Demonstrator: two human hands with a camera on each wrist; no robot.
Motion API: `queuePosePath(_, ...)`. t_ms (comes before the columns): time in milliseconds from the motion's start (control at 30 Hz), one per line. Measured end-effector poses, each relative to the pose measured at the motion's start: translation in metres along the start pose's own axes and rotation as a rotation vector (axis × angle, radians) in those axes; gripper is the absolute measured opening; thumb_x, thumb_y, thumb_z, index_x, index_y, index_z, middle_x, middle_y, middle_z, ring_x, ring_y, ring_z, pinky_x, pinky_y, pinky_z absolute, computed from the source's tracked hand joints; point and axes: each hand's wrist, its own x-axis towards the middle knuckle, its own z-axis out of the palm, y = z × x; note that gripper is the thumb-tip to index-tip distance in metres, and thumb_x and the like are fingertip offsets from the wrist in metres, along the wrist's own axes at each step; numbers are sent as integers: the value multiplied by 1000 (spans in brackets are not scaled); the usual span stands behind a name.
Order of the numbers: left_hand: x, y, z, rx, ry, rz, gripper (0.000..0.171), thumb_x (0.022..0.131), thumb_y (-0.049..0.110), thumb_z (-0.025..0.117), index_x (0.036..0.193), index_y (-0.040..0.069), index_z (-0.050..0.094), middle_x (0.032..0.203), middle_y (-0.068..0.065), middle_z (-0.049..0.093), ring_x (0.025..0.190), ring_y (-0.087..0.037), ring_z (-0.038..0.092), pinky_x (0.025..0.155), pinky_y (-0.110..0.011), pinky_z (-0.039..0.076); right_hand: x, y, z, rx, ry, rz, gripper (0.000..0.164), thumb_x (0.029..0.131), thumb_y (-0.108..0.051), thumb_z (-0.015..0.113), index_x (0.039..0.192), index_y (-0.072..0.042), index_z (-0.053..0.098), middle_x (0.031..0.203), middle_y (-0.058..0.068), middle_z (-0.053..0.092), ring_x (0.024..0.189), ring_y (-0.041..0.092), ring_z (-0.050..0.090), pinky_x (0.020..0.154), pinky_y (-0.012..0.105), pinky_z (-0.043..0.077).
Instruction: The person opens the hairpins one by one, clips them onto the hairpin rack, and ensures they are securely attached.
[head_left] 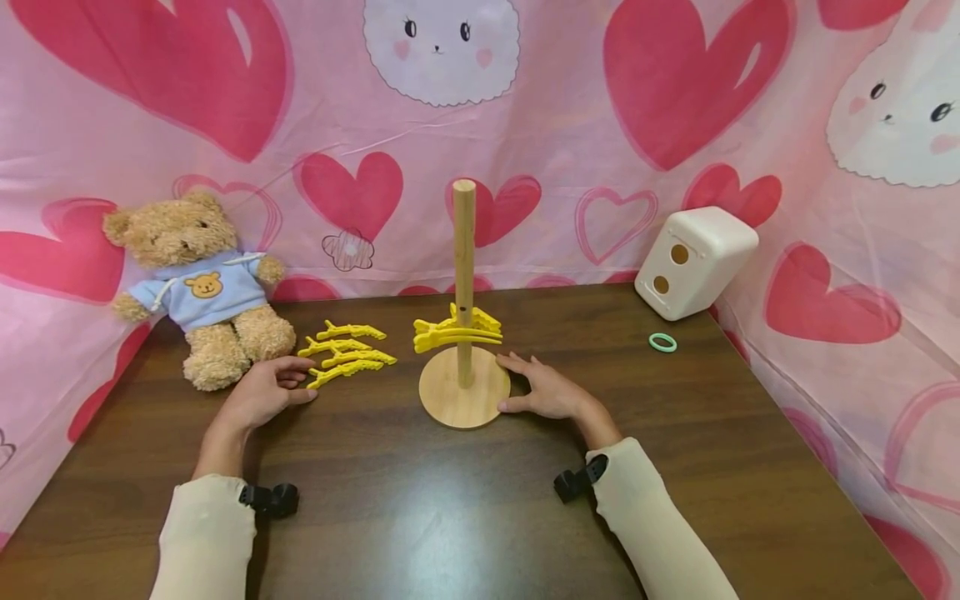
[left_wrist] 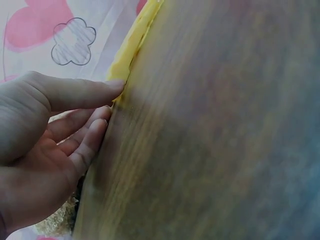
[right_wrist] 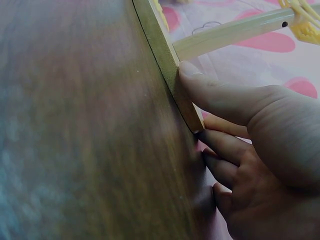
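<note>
In the head view my left hand [head_left: 264, 392] rests on the table at the left, beside several loose yellow branch-shaped plastic pieces [head_left: 351, 358]. Its thumb and fingers stand apart around the ends of the nearest ones. The left wrist view has the thumb tip against the end of one yellow piece [left_wrist: 127, 55]. My right hand [head_left: 551, 392] touches the rim of a round wooden base [head_left: 442, 396], thumb and fingers spread along its edge. From that base rises an upright wooden post [head_left: 464, 242]. Yellow branch pieces [head_left: 457, 336] are fixed around the post's lower part.
A teddy bear [head_left: 213, 287] in a blue top sits at the back left. Toward the back right stand a white box with two round holes [head_left: 693, 262] and a small green ring [head_left: 663, 342]. Pink heart-patterned cloth [head_left: 570, 125] hangs behind the brown table [head_left: 420, 508].
</note>
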Motion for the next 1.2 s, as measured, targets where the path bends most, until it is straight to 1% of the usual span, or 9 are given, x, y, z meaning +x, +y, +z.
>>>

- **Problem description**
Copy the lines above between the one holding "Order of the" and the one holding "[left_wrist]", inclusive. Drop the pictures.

- **Task response**
Order of the numbers: left_hand: x, y, z, rx, ry, rz, gripper (0.000..0.171), thumb_x (0.022..0.131), thumb_y (-0.049..0.110), thumb_z (-0.025..0.117), index_x (0.036..0.193), index_y (-0.040..0.069), index_z (-0.050..0.094), middle_x (0.032..0.203), middle_y (-0.068..0.065), middle_z (-0.049..0.093), ring_x (0.025..0.190), ring_y (-0.087..0.037), ring_z (-0.038..0.092), pinky_x (0.025..0.155), pinky_y (-0.110..0.011), pinky_z (-0.039..0.076); right_hand: x, y, z, rx, ry, rz, gripper (0.000..0.164), thumb_x (0.029..0.131), thumb_y (-0.108..0.051), thumb_z (-0.015..0.113), index_x (0.039..0.192), index_y (-0.072..0.042), index_z (-0.053..0.098), middle_x (0.031..0.203), middle_y (-0.058..0.068), middle_z (-0.053..0.092), ring_x (0.024..0.189), ring_y (-0.041..0.092), ring_z (-0.050..0.090), pinky_x (0.020..0.154), pinky_y (-0.012..0.105), pinky_z (-0.043..0.077).
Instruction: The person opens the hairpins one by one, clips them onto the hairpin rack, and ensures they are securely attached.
[head_left] 
[left_wrist] 

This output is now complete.